• _Work to be completed_: Take the lines from the beginning of the data below through the line holding "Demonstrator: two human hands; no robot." and return exactly those.

· · · · · · ·

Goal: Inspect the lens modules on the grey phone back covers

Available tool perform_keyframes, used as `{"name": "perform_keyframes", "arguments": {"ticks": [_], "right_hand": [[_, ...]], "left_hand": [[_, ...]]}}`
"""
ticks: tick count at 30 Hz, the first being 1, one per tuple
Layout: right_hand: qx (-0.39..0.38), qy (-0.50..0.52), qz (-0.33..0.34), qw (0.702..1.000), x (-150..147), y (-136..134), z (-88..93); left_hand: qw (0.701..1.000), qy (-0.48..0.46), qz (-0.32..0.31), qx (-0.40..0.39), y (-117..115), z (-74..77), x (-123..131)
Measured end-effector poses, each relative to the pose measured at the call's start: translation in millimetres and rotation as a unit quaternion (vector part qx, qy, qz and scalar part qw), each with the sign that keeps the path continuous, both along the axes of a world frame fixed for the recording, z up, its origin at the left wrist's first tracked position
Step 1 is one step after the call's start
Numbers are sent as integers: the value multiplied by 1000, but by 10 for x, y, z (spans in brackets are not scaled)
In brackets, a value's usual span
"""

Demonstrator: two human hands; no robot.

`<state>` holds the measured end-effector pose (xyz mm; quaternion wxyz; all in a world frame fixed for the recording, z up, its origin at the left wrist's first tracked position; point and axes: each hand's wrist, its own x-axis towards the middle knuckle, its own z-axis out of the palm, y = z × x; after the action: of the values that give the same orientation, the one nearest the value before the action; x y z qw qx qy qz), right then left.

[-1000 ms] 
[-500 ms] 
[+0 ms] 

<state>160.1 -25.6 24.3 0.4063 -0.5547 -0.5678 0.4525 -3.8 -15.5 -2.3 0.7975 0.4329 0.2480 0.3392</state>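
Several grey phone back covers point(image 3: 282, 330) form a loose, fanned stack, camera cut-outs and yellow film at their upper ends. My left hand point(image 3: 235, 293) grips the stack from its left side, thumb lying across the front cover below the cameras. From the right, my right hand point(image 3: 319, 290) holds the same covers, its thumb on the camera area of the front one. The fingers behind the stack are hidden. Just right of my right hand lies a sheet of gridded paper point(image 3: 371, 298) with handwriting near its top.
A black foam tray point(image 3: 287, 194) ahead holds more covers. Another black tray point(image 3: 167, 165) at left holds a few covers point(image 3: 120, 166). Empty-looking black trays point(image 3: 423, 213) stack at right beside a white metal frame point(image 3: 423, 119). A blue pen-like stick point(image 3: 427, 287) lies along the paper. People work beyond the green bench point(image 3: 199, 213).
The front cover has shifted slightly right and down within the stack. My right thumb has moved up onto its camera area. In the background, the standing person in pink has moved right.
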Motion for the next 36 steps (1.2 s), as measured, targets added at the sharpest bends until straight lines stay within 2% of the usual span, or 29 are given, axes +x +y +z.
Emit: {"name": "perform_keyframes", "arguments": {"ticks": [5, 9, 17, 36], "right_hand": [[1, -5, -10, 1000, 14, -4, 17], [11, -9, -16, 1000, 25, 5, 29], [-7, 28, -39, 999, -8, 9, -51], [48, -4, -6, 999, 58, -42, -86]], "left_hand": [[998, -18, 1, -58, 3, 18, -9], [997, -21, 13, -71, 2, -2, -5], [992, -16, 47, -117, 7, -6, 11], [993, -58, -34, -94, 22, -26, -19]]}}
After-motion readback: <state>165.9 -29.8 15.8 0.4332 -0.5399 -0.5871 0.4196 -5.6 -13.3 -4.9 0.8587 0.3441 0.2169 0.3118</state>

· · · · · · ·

• _Exercise solution_:
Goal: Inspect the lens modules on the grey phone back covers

Available tool perform_keyframes, used as `{"name": "perform_keyframes", "arguments": {"ticks": [_], "right_hand": [[_, ...]], "left_hand": [[_, ...]]}}`
"""
ticks: tick count at 30 Hz, the first being 1, one per tuple
Layout: right_hand: qx (-0.39..0.38), qy (-0.50..0.52), qz (-0.33..0.34), qw (0.702..1.000), x (-150..147), y (-136..134), z (-88..93); left_hand: qw (0.701..1.000), qy (-0.48..0.46), qz (-0.32..0.31), qx (-0.40..0.39), y (-117..115), z (-74..77), x (-123..131)
Measured end-effector poses, each relative to the pose measured at the call's start: translation in millimetres and rotation as a unit quaternion (vector part qx, qy, qz and scalar part qw), each with the sign that keeps the path continuous, both along the axes of a world frame fixed for the recording, z up, its origin at the left wrist's first tracked position
Step 1 is one step after the call's start
Numbers are sent as integers: the value multiplied by 1000, but by 10 for x, y, z (spans in brackets are not scaled)
In brackets, a value's usual span
"""

Demonstrator: two human hands; no robot.

This finishes the answer to the exercise.